There are two ways to handle restraints.
One is to drop the row and column of the restraint from the global stiffness matrix and keep track of what was deleted
The other easier method is to apply a large stiffness relative to the values in the stiffness matrix values on the diagonal at the correct location for the deflection/rotation under consideration.
So two elements each 3000 long with a point load of -1000 applied at the center span is:
Answer when solved is correct.
Cheers
Terry
I have version 10 so cannot save back the files I have.
Hi,
Had to do something else and am returning to finish off.
Use chatGPT with the following two questions to get an overall view of how to use both Ke and Kg
Formulate elastic stiffness matrix and geometric stiffness of 2D frame bending?
How to use the elastic stiffness matrix and geometric stiffness matrix in analysis of a 2D frame?
First how to examine the two element 6000 long simply supported beam under a compression of -10000
Note as has been pointed out this is singular and cannot be inverted.
The geometric stiffness is assembled just like the elastic stiffness into a global geometric stiffness
Now the combined action under the influence of the vertical point load downward and a compression inwards can be determined,
Due to the P-Delta effect of the compression applied over a sagging beam will decrease the stiffness of the structure and deflect a little more.
You can see the deflection has increased from 4.238 of previous post to a little more 4.438.

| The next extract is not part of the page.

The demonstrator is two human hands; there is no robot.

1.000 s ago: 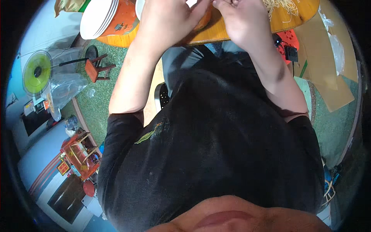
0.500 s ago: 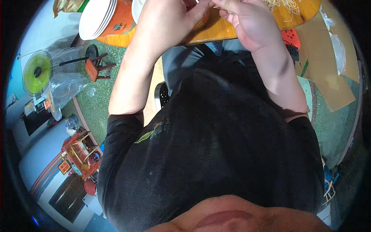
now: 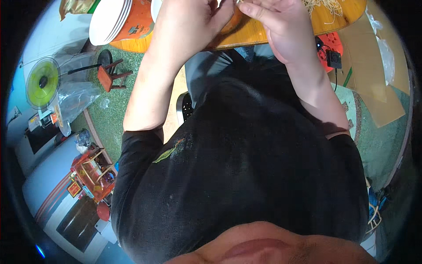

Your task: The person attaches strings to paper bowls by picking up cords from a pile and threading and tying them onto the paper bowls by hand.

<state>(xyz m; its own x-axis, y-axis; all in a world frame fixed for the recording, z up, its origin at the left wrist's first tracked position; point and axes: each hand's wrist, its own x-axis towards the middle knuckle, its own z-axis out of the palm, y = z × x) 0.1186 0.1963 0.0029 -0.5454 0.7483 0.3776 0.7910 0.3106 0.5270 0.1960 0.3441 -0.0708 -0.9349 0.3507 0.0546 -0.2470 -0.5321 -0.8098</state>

Now you can do a buckling analysis to determine how large the compression can be to buckle the beam (not lateral torsional buckling but member buckling)
Hope this helps
Cheers
Terry
Hi,
Thank you for the detailed explanation. I am trying to solve a beam by splitting it into a couple of elements to solve MCRIT, which is the critical moment load before LTB starts. Lateral supports need to be taken into consideration, fx. at a fixed support, the beam can’t rotate about its axis. One beam element will have 8 degrees of freedom: Torsion, Rotation out of the plane, Translation out of the plane, and Warping.
Is it possible for you to help me solve the attached example?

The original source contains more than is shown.